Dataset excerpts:
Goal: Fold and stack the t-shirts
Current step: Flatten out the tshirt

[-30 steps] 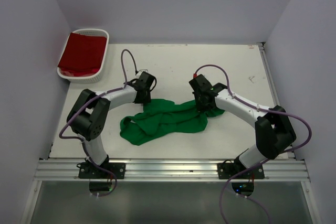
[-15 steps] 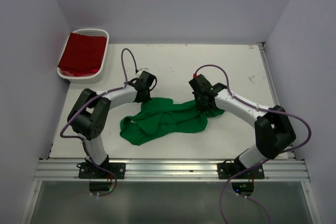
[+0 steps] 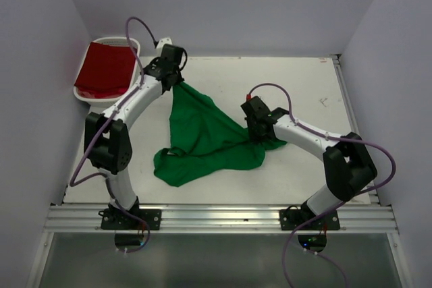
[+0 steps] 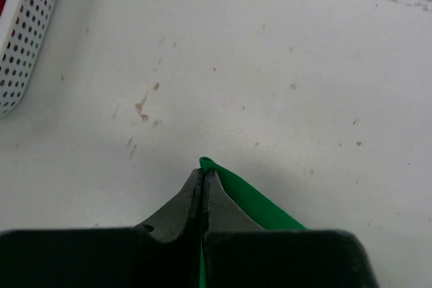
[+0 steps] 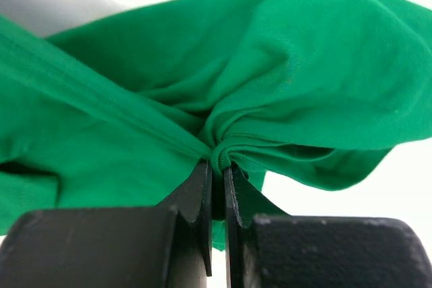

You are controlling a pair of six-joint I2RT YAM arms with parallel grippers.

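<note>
The bright green t-shirt (image 3: 202, 136) is stretched over the middle of the white table (image 3: 297, 85), from a raised corner at the far left down to a heap near the front. My left gripper (image 3: 178, 84) is shut on that raised corner, a green tip (image 4: 206, 164) poking out past the closed jaws. My right gripper (image 3: 260, 133) is shut on a bunched fold of the same shirt (image 5: 223, 156) at its right side. The dark red t-shirt (image 3: 104, 69) lies in the white basket (image 3: 125, 96) at the far left.
The basket's perforated wall (image 4: 27, 38) shows at the left edge of the left wrist view. Purple cables loop above both arms. Grey walls close the table on three sides, and a metal rail (image 3: 216, 217) runs along the near edge.
My left gripper closed on the shirt's left edge, then swung up and back toward the basket, pulling the cloth into a long taut triangle. The right gripper kept its grip in place.
</note>
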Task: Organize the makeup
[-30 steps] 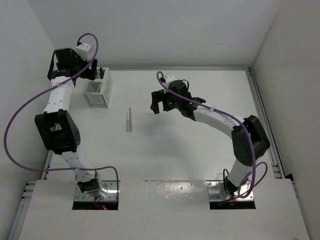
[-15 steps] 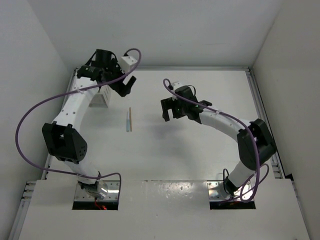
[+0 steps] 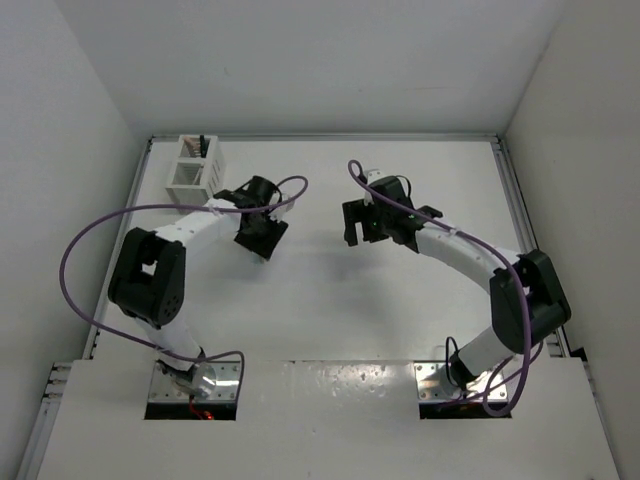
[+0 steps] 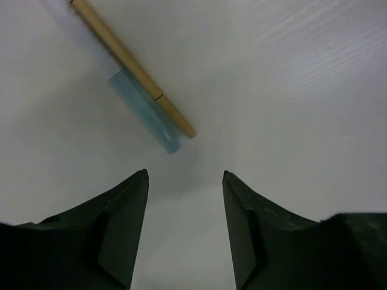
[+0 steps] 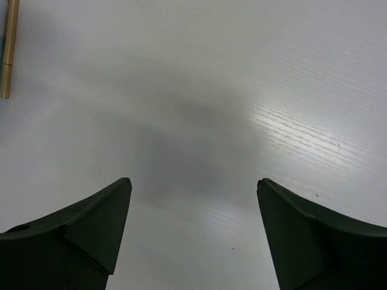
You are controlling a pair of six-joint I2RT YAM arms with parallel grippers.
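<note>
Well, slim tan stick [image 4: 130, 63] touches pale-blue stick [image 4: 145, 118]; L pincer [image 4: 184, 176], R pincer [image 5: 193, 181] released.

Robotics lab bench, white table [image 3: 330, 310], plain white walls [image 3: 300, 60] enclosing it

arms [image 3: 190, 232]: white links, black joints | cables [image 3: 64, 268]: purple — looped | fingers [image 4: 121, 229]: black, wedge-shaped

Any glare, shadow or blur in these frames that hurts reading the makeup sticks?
Left wrist: slim tan stick and pale blue stick read sharp, soft shadow beneath. Right wrist: bright glare streak on the white table, grey shadow mid-frame. Top external: even light, left arm hides both sticks.
</note>
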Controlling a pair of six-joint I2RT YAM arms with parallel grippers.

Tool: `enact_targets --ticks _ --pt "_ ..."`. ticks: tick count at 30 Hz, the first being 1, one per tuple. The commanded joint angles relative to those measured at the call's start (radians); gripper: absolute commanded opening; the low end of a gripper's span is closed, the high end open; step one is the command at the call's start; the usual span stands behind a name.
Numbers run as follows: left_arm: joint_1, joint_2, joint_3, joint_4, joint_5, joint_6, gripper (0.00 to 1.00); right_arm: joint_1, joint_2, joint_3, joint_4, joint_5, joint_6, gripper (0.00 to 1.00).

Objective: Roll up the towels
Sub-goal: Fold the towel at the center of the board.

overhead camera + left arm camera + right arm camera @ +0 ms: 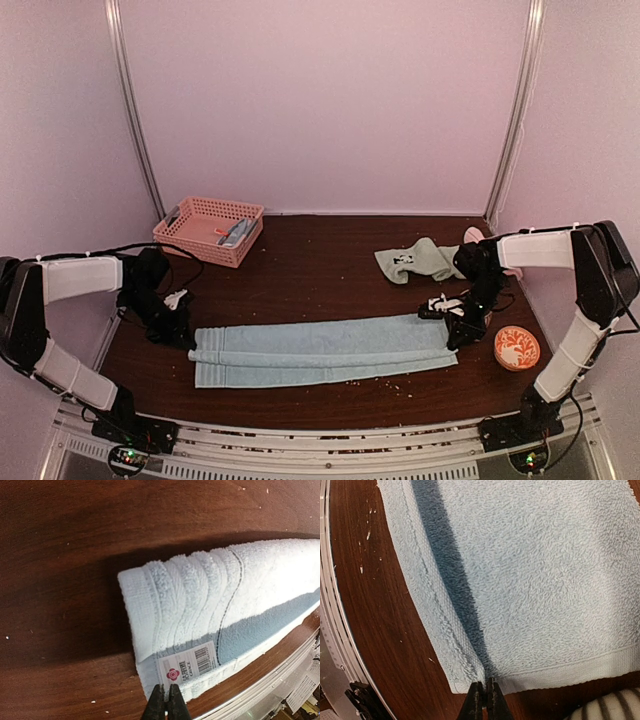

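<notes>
Your light blue towel [320, 352] lies folded into a long strip across the near part of the table [320, 250], running from one arm to the other. At its left end a sewn label [189, 664] faces up, with a red flower mark, a barcode and small print that you cannot read for sure. Your left gripper [166, 702] has its jaws pressed together at the towel's edge just beside that label. Your right gripper [484, 695] has its jaws closed too, at the hem of the right end, by the fold. Whether either pinches cloth you cannot tell. The green towel [420, 262] lies crumpled far right, with the pink towel [473, 236] just behind the right arm. A pink basket [207, 228] stands far left, and an orange patterned bowl [517, 348] near right.
</notes>
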Motion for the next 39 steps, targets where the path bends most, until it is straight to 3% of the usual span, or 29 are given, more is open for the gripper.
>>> enact_targets --ticks 1,13,21,39 --pt "-0.002 -0.032 0.053 -0.059 -0.012 0.006 0.0 0.005 -0.035 0.016 -0.027 0.031 -0.016 0.0" --pt "-0.013 -0.096 0.035 -0.108 0.05 0.012 0.0 0.005 -0.096 0.001 -0.059 0.073 -0.035 0.0" --pt "-0.123 -0.059 0.004 -0.104 0.062 0.009 0.0 0.005 -0.107 0.019 -0.075 0.094 -0.042 0.0" --pt "-0.254 0.06 -0.023 -0.1 -0.003 -0.011 0.0 0.005 -0.102 -0.077 -0.043 0.151 -0.071 0.0"
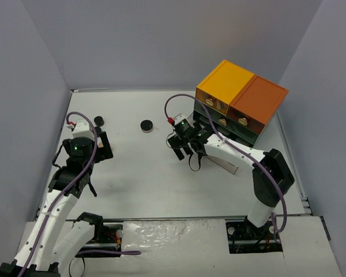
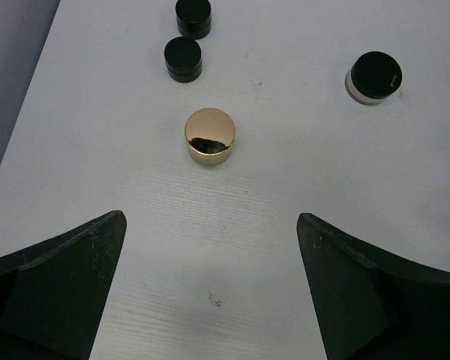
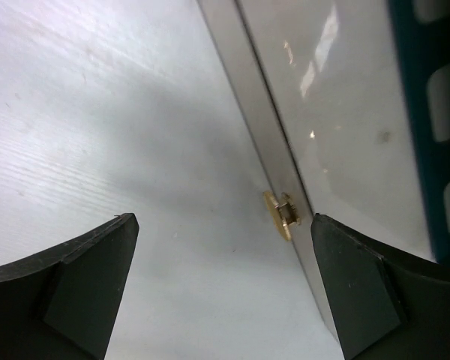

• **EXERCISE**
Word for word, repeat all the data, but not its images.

• **WRITTEN RESPONSE**
Goal: Fold and stack the t-shirts
Current step: Flatten out the tshirt

[-30 steps] 
[-15 steps] 
[+0 steps] 
[+0 steps] 
[+0 steps] 

You are controlling a pair of six-joint I2RT YAM arms with parallel grippers.

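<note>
The bright green t-shirt (image 3: 202, 136) is stretched over the middle of the white table (image 3: 297, 85), from a raised corner at the far left down to a heap near the front. My left gripper (image 3: 178, 84) is shut on that raised corner, a green tip (image 4: 206, 164) poking out past the closed jaws. My right gripper (image 3: 260, 133) is shut on a bunched fold of the same shirt (image 5: 223, 156) at its right side. The dark red t-shirt (image 3: 104, 69) lies in the white basket (image 3: 125, 96) at the far left.
The basket's perforated wall (image 4: 27, 38) shows at the left edge of the left wrist view. Purple cables loop above both arms. Grey walls close the table on three sides, and a metal rail (image 3: 216, 217) runs along the near edge.
My left gripper closed on the shirt's left edge, then swung up and back toward the basket, pulling the cloth into a long taut triangle. The right gripper kept its grip in place.
</note>
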Task: Organize the makeup
[-30 steps] 
[-15 steps] 
[+0 steps] 
[+0 steps] 
[+0 steps] 
You are controlling a pair of six-joint I2RT YAM arms with parallel grippers.
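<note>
Well, slim tan stick [image 4: 130, 63] touches pale-blue stick [image 4: 145, 118]; L pincer [image 4: 184, 176], R pincer [image 5: 193, 181] released.

Robotics lab bench, white table [image 3: 330, 310], plain white walls [image 3: 300, 60] enclosing it

arms [image 3: 190, 232]: white links, black joints | cables [image 3: 64, 268]: purple — looped | fingers [image 4: 121, 229]: black, wedge-shaped

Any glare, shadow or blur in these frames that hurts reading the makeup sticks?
Left wrist: slim tan stick and pale blue stick read sharp, soft shadow beneath. Right wrist: bright glare streak on the white table, grey shadow mid-frame. Top external: even light, left arm hides both sticks.
</note>
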Controlling a pair of six-joint I2RT YAM arms with parallel grippers.

Tool: `enact_targets --ticks _ --pt "_ ..."`. ticks: tick count at 30 Hz, the first being 1, one per tuple. The commanded joint angles relative to those measured at the call's start (radians); gripper: absolute commanded opening; the low end of a gripper's span is closed, the high end open; step one is the command at the call's start; the usual span stands behind a name.
Numbers run as follows: left_arm: joint_1, joint_2, joint_3, joint_4, joint_5, joint_6, gripper (0.00 to 1.00); right_arm: joint_1, joint_2, joint_3, joint_4, joint_5, joint_6, gripper (0.00 to 1.00).

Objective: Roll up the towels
Sub-goal: Fold the towel at the center of the board.

overhead camera + left arm camera + right arm camera @ +0 ms: 

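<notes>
Your light blue towel [320, 352] lies folded into a long strip across the near part of the table [320, 250], running from one arm to the other. At its left end a sewn label [189, 664] faces up, with a red flower mark, a barcode and small print that you cannot read for sure. Your left gripper [166, 702] has its jaws pressed together at the towel's edge just beside that label. Your right gripper [484, 695] has its jaws closed too, at the hem of the right end, by the fold. Whether either pinches cloth you cannot tell. The green towel [420, 262] lies crumpled far right, with the pink towel [473, 236] just behind the right arm. A pink basket [207, 228] stands far left, and an orange patterned bowl [517, 348] near right.
</notes>
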Motion for the next 39 steps, targets where the path bends most, until it is straight to 3% of the usual span, or 29 are given, more is open for the gripper.
>>> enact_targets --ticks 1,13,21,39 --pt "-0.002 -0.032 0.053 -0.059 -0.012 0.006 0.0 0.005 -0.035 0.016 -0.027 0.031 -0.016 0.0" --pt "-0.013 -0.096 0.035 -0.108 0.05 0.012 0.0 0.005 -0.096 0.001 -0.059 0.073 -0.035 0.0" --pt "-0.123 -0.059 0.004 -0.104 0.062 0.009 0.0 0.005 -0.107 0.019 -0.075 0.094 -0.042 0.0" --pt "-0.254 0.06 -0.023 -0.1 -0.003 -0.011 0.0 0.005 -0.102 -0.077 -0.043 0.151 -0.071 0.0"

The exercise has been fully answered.